All of this really hits home for me because the entire Paris contingent of my family — my large French family — lives in the 10th and 11th districts. I used to live in the 11th myself before I moved to the US, and even though I am resident of Boston, I still have habits here, my cafés, my restaurants, my shops, people I still know. One of my sisters lives here, so does one of my brothers, and their adult children live around here too.

Unfortunately, they were all witnesses to what happened Friday, especially my 23-year-old niece Marieke. Like most bars and restaurants in the neighborhood that night, the bar where she was working shut down quickly after the first shots were fired close-by, on rue de Charonne, she and her team had to stay inside part of the night with customers and passersby looking for a place to hide, until the police told them it was safe to come out. A scene you could never have placed in Paris before last Friday.

Many of the people hit were young Parisians enjoying an unusually warm evening, relaxing at outdoor cafés and terraces at the end of their work week. This is the Paris way of life. If it had been colder, it might have been a different night. The warmth of the evening reminded me of the clear blue sky on 9/11. Something so pleasant, out which came such horror.

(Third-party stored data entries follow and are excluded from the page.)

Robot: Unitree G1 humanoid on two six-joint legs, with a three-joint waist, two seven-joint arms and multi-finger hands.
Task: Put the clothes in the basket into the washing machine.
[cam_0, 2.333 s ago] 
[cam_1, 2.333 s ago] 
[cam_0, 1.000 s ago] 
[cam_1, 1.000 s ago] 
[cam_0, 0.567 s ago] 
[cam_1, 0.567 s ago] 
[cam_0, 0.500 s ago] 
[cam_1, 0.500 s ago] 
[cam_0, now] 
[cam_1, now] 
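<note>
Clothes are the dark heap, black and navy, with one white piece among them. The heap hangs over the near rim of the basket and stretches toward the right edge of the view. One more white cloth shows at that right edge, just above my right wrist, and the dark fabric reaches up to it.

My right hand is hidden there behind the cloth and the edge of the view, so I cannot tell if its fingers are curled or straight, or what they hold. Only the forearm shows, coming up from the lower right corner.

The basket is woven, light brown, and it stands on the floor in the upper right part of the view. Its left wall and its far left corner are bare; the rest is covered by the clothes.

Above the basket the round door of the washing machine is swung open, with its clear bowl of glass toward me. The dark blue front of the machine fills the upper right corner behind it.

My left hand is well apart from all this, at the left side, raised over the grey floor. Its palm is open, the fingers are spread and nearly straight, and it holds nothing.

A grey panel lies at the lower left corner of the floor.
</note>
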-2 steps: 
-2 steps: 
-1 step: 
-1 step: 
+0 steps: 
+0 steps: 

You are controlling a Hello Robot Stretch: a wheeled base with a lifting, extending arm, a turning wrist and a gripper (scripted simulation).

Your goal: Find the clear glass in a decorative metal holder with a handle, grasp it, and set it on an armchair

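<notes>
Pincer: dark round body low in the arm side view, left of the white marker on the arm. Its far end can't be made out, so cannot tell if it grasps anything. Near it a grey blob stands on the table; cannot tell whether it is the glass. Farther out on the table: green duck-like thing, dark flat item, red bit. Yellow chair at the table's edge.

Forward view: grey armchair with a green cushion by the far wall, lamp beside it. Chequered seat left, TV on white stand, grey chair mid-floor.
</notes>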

Le Carillon café on rue Alibert, which was hit during the attacks.
Le Carillon café on rue Alibert, which was hit during the attacks.Adeline Sire

The 11th district is a bit like a village. In it, you will find old timers and young people, working class craftspeople, cabinet makers, upholsterers, printers, café and store owners, living side by side with hipsters or “eep-sturs” as they’re known here. It’s not a Paris neighborhood tourists flock to. From the place de la Bastille to the Canal St Martin, it is picturesque and lovely, and has the feel of a real, diverse neighborhood where people live, work, and enjoy themselves.

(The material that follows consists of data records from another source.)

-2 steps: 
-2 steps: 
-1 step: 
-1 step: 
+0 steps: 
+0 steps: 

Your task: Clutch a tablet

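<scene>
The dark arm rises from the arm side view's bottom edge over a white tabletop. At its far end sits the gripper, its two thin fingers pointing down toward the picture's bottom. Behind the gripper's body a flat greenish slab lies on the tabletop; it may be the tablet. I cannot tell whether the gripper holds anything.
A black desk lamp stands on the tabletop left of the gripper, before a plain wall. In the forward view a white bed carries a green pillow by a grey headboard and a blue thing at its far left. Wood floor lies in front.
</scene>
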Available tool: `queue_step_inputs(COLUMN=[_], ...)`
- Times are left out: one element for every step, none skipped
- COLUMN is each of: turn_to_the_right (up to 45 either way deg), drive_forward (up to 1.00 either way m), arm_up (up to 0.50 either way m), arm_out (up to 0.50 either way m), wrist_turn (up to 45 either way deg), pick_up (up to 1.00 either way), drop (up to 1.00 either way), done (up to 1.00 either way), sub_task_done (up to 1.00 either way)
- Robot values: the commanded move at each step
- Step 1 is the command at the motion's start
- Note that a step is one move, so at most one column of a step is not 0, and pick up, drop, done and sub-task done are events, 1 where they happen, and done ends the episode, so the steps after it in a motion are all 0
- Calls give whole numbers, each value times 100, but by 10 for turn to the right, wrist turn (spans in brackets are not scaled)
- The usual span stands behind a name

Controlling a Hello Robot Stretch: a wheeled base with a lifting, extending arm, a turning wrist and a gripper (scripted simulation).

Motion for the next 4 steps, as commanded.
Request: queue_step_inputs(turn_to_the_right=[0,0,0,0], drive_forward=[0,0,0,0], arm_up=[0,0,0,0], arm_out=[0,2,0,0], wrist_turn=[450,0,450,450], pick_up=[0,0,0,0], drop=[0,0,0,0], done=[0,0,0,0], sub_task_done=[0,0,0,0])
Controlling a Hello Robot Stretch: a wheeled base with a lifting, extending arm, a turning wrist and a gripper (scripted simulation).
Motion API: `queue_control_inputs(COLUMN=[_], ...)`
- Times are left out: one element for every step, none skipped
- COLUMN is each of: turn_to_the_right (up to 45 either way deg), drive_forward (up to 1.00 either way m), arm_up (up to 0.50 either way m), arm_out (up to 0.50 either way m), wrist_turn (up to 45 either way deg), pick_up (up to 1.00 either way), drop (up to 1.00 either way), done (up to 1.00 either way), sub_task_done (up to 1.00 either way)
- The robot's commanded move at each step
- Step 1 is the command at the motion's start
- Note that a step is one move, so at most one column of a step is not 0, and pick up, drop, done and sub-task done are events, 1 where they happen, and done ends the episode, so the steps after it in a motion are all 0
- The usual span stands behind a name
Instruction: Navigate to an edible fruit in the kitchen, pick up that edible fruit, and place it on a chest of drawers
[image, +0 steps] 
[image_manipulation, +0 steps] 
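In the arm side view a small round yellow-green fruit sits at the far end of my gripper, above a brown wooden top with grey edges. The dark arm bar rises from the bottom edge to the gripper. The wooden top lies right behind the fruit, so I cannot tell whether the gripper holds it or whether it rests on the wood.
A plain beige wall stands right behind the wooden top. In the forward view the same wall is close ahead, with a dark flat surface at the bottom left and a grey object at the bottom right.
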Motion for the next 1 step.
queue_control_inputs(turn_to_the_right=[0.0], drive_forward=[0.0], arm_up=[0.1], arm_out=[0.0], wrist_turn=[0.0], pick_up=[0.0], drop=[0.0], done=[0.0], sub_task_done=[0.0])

The people I talked to, from friends to passers-by, are certain such attacks will happen again soon. For most, this mass-killing style of attack reached a new dimension. We are no longer talking about a political target, or even a giant tourist attraction like the Louvre Museum, the Eiffel Tower or a department store, my friends tell me.

Last Friday, the targets were anybody, anywhere, anytime. If it was possible for authorities to miss this attack, why should we believe it will not be missed again?

It will take Parisians a really long time to recover from this. As for me, this is only beginning to sink in. I wasn’t there last Friday, but I’m really catching up.